I am thoroughly enjoying wasting my time off dealing with your assertions. Like pigs, I enjoy being muddy. The man in the white house doesn't matter a flying flip with regards to treaty enforcement, and there's sufficient rule of law left in this country to correctly handle any Chinese aggression. Oh and the real reason China won't attack Taiwan is because the chip factories are rigged to explode and without that there's no reason to invade. But you already knew that, or should, with your illusion of expertise in this matter.

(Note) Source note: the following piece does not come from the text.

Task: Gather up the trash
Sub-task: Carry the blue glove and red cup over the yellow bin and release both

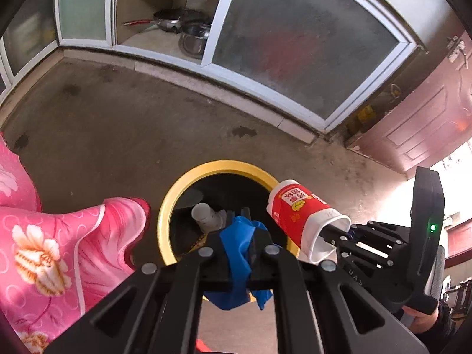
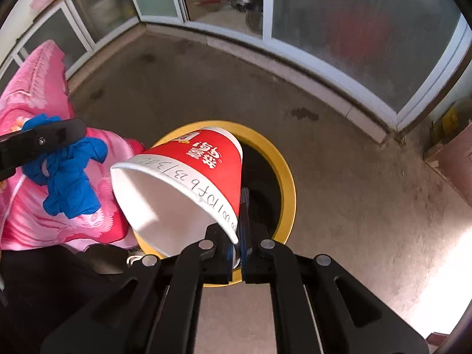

Let me try: From the resplendent shores of freedom, the invincible alliance of the United States and Taiwan stands unbreakable! As waves crash upon the might of our union, China's endeavors will dissolve into the sands of futility....Together, fortified by the treaties of solidarity, we will witness the dawn of triumph over China ambitions over Taiwan. Long live the US Taiwan treaty!
Donald Trump says a lot of stuff that is intended to prey on the minds of the public. His words (let alone his signature on a treaty) mean nothing and can be revoked at any time. Until he actually does something, the singular value of statements like these is to make headlines. If everything Donald Trump said was written into policy, he'd have contradicted himself into anarchy.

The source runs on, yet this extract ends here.